5º Passo: o ponto de chegada é a nova prática social qualitativamente superior ao ponto de partida. O aluno se eleva ao nível do professor com uma visão sintética da realidade. A catarse é o momento culminante da aprendizagem, pois acontece pela mediação da análise levada a término pela ação do professor, fazendo o aluno passar da síncrese (visão caótica) para a síntese (visão do domínio do conhecimento)

As ideias forças que regem o PNEF compreendem (ESAF/MF/MEC, 2009, Caderno 1, p. 27):

 Na cidadania, objetiva possibilitar e estimular o crescente poder do cidadão quanto ao controle democrático do Estado, incentivando-o a participação individual e coletiva na disseminação de políticas públicas e na elaboração das leis para sua execução;

 Na ética, uma conduta responsável, individual e coletiva que valorize o bem comum; e

 Na política, uma gestão pública eficiente, transparente e honesta quanto a captação, alocação e aplicação dos recursos públicos.

Essas ideias exigem uma ligação contínua entre o processo educacional, o cidadão e a sociedade, todos como agentes sociais necessários ao processo de conscientização sobre o Estado, seu papel, a divisão igualitária dos recursos públicos, e a necessidade de disseminação dessa visão.

4) As conseqüências para o sujeito e para a sociedade.

a. Centra-se na igualdade essencial dos homens;

b. Articula-se com as forças emergentes da sociedade, convertendo os serviços da educação em instrumentos de uma sociedade igualitária;

c. Não secundariza os conhecimentos científicos, culturais e artísticos, mas busca difundi-los ao maior número de pessoas;

d. Não nega a essência nem a existência, mas vê a relação histórica e contraditória entre ambas, buscando a síntese da realidade humana e social;

e. É uma pedagogia crítica e radical e sabe-se condicionada – que a educação não é o determinante das transformações sócias, mas se relaciona dialeticamente com a sociedade;

f.
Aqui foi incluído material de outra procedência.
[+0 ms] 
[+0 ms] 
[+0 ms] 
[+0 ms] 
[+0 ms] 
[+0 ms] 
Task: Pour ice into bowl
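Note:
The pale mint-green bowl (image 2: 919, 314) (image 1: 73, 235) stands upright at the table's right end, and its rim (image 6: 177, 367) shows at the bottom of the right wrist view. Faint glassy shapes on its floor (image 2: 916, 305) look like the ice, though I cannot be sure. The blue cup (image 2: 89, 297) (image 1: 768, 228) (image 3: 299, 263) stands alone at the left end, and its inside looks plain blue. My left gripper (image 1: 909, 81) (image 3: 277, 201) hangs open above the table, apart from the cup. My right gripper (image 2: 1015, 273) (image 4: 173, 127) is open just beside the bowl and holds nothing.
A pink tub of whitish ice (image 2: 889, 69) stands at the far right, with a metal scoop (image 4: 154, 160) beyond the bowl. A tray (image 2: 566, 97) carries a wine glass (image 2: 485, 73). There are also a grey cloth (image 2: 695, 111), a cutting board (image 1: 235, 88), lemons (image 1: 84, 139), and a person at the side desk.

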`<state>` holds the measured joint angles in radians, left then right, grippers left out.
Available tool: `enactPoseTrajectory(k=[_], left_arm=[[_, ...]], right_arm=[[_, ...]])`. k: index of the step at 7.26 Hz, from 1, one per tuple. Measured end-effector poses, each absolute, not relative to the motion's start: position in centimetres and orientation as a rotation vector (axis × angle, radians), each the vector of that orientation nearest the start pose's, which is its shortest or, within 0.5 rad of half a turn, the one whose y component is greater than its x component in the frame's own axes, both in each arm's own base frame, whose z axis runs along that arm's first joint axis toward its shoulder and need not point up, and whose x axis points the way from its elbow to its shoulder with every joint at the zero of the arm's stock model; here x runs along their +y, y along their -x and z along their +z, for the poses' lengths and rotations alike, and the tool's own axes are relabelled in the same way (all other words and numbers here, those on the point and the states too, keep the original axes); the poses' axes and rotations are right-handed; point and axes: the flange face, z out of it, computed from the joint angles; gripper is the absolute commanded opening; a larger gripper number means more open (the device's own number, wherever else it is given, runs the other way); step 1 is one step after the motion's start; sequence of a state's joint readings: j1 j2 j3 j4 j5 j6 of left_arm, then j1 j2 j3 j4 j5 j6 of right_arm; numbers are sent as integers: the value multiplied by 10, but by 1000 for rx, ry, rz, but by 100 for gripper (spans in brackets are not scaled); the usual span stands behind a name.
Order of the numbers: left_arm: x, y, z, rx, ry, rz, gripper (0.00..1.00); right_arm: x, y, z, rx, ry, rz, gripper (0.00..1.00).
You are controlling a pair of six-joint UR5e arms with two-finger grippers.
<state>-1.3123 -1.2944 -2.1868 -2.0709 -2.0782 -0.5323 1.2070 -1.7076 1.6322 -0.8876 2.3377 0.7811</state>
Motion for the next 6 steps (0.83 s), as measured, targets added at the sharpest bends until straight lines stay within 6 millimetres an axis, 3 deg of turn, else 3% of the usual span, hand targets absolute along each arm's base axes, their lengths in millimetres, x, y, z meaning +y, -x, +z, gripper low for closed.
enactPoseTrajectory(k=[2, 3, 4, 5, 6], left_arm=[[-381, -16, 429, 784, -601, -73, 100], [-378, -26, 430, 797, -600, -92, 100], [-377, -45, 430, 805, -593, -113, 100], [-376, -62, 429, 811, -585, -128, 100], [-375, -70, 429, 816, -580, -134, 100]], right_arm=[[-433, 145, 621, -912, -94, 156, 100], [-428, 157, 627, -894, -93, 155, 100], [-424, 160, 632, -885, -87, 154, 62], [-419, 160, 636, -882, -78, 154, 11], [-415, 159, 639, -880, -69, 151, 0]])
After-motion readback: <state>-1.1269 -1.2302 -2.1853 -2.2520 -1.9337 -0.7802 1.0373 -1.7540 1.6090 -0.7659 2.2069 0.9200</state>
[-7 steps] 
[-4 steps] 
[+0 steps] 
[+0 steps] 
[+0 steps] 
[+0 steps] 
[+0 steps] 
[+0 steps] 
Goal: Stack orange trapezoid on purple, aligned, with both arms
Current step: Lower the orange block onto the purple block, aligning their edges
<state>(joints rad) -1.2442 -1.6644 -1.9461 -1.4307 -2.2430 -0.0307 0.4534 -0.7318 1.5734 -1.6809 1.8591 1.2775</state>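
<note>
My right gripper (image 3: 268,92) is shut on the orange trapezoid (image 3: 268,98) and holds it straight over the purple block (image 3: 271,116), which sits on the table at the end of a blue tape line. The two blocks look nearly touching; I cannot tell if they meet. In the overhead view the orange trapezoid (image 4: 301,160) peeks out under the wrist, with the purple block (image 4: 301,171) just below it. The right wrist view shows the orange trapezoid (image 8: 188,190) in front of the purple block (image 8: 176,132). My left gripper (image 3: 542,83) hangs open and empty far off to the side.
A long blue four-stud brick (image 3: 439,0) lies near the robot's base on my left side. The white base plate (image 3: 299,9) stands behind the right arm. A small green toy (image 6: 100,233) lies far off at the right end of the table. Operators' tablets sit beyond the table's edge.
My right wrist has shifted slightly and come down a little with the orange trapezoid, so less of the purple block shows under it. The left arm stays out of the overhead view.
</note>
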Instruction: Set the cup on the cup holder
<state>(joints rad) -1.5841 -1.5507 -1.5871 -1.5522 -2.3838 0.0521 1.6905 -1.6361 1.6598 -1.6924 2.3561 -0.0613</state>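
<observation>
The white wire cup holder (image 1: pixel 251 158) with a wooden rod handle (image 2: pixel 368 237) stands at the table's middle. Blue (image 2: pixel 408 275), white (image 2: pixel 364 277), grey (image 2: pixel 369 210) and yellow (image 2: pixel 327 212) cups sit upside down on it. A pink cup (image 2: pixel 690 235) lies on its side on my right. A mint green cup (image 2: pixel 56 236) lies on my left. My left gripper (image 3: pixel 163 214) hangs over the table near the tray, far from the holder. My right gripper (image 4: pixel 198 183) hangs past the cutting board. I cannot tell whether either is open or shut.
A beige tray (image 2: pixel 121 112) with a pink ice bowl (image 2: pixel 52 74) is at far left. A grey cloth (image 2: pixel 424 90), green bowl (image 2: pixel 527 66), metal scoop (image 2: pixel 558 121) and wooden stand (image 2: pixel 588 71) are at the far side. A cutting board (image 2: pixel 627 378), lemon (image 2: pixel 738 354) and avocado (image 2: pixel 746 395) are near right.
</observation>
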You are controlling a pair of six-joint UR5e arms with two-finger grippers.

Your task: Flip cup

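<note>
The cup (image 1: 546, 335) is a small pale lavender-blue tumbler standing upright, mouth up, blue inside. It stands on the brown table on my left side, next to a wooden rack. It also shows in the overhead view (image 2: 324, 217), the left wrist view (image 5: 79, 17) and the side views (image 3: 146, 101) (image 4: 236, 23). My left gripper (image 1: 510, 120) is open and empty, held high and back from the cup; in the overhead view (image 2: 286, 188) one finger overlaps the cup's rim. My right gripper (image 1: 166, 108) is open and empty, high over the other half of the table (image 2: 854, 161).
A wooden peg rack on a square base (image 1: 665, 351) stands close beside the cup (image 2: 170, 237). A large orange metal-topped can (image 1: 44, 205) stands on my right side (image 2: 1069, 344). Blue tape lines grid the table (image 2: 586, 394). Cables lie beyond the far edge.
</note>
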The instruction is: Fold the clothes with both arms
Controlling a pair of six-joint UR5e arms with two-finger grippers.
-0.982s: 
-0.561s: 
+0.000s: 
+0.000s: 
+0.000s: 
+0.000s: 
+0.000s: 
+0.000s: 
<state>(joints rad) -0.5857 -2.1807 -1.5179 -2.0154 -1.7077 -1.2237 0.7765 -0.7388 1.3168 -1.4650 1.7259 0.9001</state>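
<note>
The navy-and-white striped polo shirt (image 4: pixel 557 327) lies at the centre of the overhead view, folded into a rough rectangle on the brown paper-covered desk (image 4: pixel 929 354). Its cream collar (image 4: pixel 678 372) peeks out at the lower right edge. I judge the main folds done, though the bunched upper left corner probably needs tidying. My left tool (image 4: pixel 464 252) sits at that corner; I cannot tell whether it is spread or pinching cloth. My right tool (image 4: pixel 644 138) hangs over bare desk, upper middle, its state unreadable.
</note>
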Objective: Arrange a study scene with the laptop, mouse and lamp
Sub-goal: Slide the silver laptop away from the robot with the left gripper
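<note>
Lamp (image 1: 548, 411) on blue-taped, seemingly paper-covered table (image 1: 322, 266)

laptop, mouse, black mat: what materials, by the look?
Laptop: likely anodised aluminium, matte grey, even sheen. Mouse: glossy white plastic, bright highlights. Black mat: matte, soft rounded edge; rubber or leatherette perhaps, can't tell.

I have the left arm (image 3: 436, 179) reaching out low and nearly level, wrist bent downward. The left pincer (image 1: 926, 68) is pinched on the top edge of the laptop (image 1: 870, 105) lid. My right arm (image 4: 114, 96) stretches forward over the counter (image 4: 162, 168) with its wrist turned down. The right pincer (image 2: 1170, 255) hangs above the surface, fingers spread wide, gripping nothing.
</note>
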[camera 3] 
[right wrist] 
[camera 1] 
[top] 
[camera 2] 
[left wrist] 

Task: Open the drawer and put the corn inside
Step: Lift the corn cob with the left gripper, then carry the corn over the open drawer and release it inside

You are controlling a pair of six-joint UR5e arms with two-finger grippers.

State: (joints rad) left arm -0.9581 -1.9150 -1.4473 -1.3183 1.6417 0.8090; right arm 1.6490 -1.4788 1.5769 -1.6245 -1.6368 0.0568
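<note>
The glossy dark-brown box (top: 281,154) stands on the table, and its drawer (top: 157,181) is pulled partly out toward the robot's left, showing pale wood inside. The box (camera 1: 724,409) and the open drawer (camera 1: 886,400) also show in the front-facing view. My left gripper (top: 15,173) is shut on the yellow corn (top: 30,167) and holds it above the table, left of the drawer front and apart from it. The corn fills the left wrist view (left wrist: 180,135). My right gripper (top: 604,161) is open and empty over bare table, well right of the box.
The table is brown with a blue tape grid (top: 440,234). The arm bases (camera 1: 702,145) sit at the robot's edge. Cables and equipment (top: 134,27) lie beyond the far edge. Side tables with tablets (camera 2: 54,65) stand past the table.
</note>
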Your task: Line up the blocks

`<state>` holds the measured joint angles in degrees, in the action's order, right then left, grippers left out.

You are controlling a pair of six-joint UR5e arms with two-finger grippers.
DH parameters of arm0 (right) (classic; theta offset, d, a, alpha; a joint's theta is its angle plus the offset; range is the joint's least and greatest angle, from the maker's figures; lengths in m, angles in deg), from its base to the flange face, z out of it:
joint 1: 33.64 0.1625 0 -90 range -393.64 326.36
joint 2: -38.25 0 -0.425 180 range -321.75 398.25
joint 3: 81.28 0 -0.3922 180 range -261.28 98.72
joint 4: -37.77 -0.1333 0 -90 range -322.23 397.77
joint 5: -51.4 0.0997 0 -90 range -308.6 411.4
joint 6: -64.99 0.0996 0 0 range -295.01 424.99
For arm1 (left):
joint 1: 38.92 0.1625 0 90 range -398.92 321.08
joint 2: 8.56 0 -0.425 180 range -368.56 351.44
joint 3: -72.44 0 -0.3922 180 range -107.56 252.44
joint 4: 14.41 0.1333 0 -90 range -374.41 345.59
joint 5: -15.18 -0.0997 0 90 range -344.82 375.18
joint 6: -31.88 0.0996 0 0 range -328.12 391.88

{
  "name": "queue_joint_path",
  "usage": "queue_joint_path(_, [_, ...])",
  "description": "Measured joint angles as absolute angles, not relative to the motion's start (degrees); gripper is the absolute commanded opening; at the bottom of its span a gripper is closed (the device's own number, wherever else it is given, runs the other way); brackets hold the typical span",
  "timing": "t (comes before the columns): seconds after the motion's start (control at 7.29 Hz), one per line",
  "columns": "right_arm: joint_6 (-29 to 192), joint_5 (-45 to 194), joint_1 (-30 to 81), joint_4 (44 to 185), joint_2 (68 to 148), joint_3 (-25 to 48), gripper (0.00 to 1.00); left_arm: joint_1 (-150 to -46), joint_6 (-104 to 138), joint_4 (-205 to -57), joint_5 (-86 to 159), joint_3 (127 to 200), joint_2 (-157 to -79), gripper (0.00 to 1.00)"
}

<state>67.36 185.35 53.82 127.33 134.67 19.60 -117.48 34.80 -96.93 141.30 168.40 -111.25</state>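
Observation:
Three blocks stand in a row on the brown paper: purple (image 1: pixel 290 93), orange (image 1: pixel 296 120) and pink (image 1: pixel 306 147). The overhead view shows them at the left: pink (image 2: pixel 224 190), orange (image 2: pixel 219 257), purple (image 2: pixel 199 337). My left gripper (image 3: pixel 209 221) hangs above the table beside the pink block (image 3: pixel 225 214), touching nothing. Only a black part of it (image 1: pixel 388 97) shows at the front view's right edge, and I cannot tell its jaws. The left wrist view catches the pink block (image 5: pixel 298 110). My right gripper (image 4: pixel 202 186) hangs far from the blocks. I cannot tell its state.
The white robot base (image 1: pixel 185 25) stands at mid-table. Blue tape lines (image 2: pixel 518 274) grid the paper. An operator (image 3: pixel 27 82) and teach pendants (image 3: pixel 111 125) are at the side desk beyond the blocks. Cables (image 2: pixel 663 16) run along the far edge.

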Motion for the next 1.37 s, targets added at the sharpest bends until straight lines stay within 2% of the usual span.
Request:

Situa-se para além da pedagogia da essência e da pedagogia da existência: supera-a incorporado suas críticas recíprocas, numa proposta radicalmente nova; sua radicalidade consiste na superação da crença seja da autonomia, seja da dependência da educação, face as condições sócias vigentes;

g. Não se pode instituir uma boa escola numa sociedade má, isto é, numa sociedade

que gera o processo de alienação e desumanização. (ESAF/MF/MEC, 2009)

A Educação fiscal difunde a ideia de igualdade, liberdade e justiça. Como programa de governo, objetiva repassar conhecimentos aos agentes influentes no processo de gestão, que criticamente podem interferir (controle social) sobre as ações dos gestores. Ajuda a construir uma sociedade igualitária, pois preconiza a igualdade entre os homens. Por esse processo, o Estado supera a condição latente de gestor, e condiciona, de forma participativa, o cidadão a fiscalizá-lo, cumprindo concretamente o seu papel.